### Assignment
Pictures excluded, return the lines below from the first through the line holding "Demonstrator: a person".

### Material provided

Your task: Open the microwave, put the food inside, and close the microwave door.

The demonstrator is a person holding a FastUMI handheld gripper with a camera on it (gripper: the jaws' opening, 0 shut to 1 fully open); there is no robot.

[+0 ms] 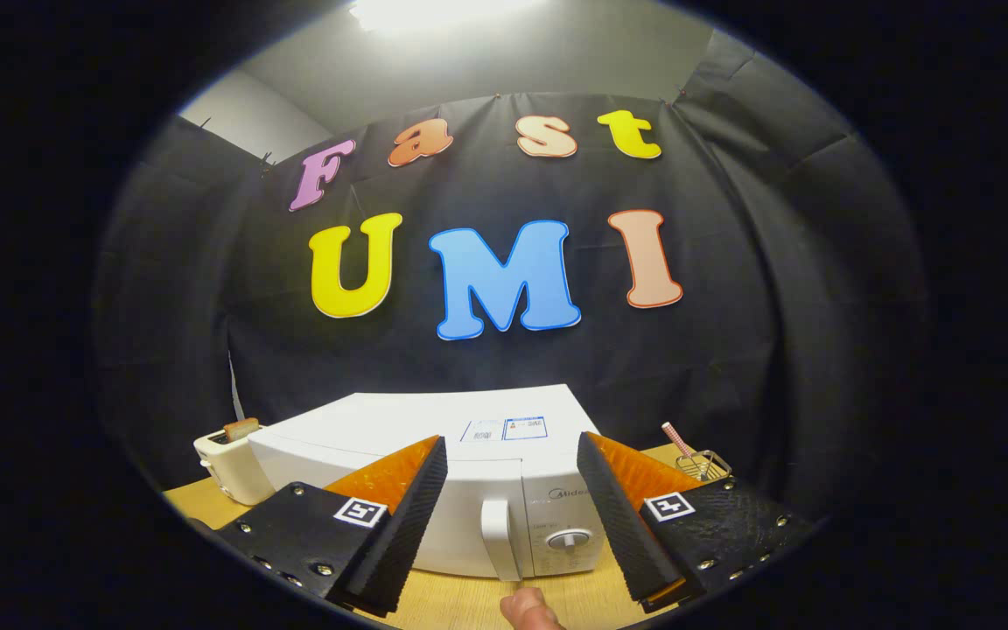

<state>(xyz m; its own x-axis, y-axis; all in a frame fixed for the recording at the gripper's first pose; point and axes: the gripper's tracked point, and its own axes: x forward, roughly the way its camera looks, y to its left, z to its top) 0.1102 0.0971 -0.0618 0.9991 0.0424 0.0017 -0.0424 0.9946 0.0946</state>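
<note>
- The gripper (pixel 511 486) hangs above the wooden table (pixel 460 604), its fingers spread wide with nothing between them.
- Just below them, a fingertip (pixel 528 608) shows.
- Beyond them stands the white box-shaped microwave (pixel 434 464), long axis sideways, its shut door and upright handle (pixel 497 538) facing the gripper.
- A white toaster (pixel 228 464) is left of it, and a wire rack (pixel 703 462) is right.

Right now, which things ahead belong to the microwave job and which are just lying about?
For the job: microwave, door shut; its door handle; hand-held gripper, open, fingers either side of the handle.

Lying about: toaster beside the microwave; wire basket.
</note>
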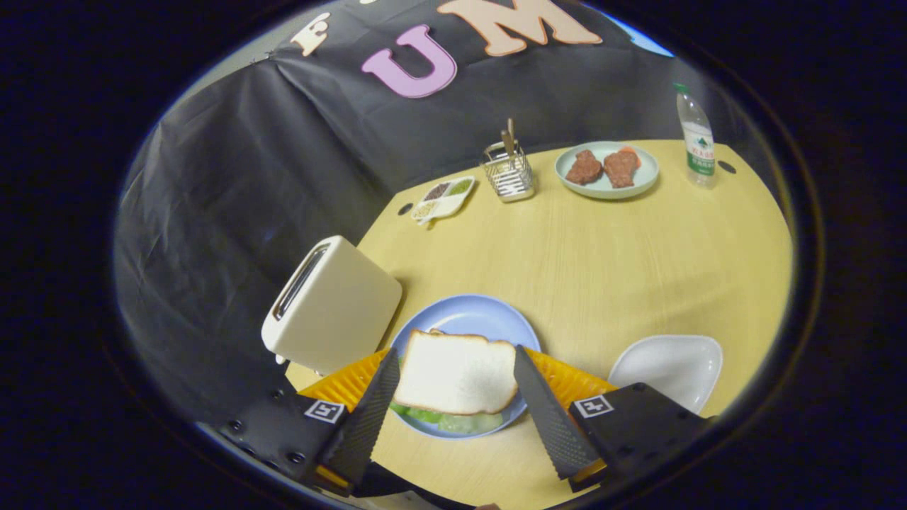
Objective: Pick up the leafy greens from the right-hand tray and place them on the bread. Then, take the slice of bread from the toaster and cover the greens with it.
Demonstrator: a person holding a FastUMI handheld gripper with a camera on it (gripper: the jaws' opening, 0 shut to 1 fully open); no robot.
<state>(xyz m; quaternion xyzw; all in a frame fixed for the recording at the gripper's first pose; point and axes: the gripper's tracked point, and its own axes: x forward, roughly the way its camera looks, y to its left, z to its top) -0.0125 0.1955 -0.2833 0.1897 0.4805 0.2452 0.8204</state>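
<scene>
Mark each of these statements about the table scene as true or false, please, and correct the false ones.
1. A slice of bread lies on top of the leafy greens on the blue plate. True.
2. The claw is shut on the bread. False: its fingers stand open on either side of the slice, not pressing on it.
3. The white tray beside the blue plate holds greens. False: nothing is seen lying in it.
4. The toaster stands next to the blue plate. True.
5. The water bottle lies on its side. False: it stands upright near the green plate of meat pieces.
</scene>
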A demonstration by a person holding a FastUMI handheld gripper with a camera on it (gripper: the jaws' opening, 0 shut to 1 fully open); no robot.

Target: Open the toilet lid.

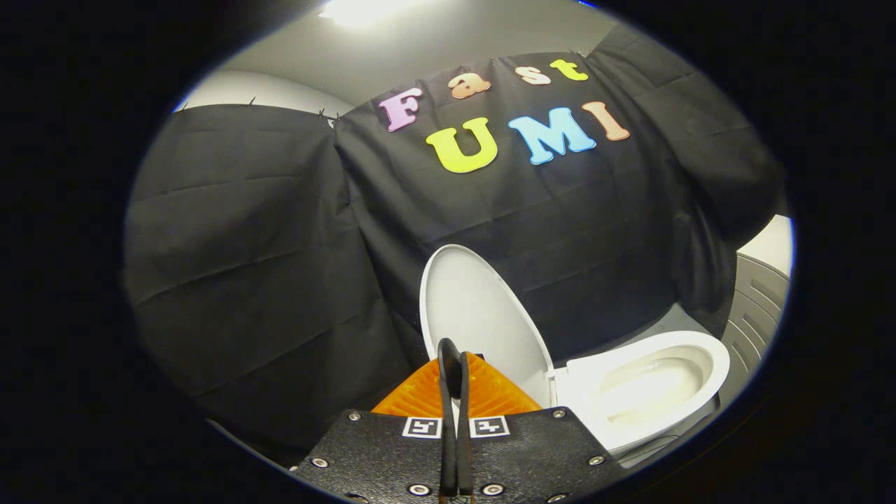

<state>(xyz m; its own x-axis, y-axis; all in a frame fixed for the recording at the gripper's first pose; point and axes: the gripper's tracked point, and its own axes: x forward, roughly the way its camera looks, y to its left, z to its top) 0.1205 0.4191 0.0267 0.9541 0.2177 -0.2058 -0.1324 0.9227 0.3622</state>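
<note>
The gripper (453, 364) is sitting with its two fingers pressed together, closed on nothing, their tips meeting in front of the lower part of the lid (476, 315). The tips are overlapping the lid's lower edge in this view, but whether they are touching it cannot be told. The lid is standing raised, its pale inner face turned toward the camera and leaning back against the black cloth wall (280, 245) behind it. Just right of the fingers, the toilet (651, 388) is lying open, its white seat ringing the bowl. Beyond the toilet, at the far right, a grey ribbed panel (759, 308) is curving away, and above the cloth a ceiling light (360, 10) is glowing.
</note>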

### Response
Your task: Open the microwave, put the food inside, and close the microwave door.

The demonstrator is a person holding a FastUMI handheld gripper with a camera on it (gripper: the jaws' opening, 0 shut to 1 fully open); there is no robot.

[+0 ms] 

<state>(xyz m; its own x-axis, y-axis; all in a frame fixed for the recording at the gripper's first pose; point and axes: the gripper's tracked point, and its own axes: x forward, roughly the way its camera looks, y to its left, z to its top) 0.1102 0.0971 -0.0618 0.9991 0.0424 0.0017 -0.0424 0.9946 0.0946</state>
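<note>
- The gripper (pixel 511 486) hangs above the wooden table (pixel 460 604), its fingers spread wide with nothing between them.
- Just below them, a fingertip (pixel 528 608) shows.
- Beyond them stands the white box-shaped microwave (pixel 434 464), long axis sideways, its shut door and upright handle (pixel 497 538) facing the gripper.
- A white toaster (pixel 228 464) is left of it, and a wire rack (pixel 703 462) is right.

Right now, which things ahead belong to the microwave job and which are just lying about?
For the job: microwave, door shut; its door handle; hand-held gripper, open, fingers either side of the handle.

Lying about: toaster beside the microwave; wire basket.
</note>
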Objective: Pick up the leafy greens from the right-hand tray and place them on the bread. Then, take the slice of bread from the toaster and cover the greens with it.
Demonstrator: a person holding a FastUMI handheld gripper with a camera on it (gripper: the jaws' opening, 0 shut to 1 fully open); no robot.

There is nothing else to this exercise.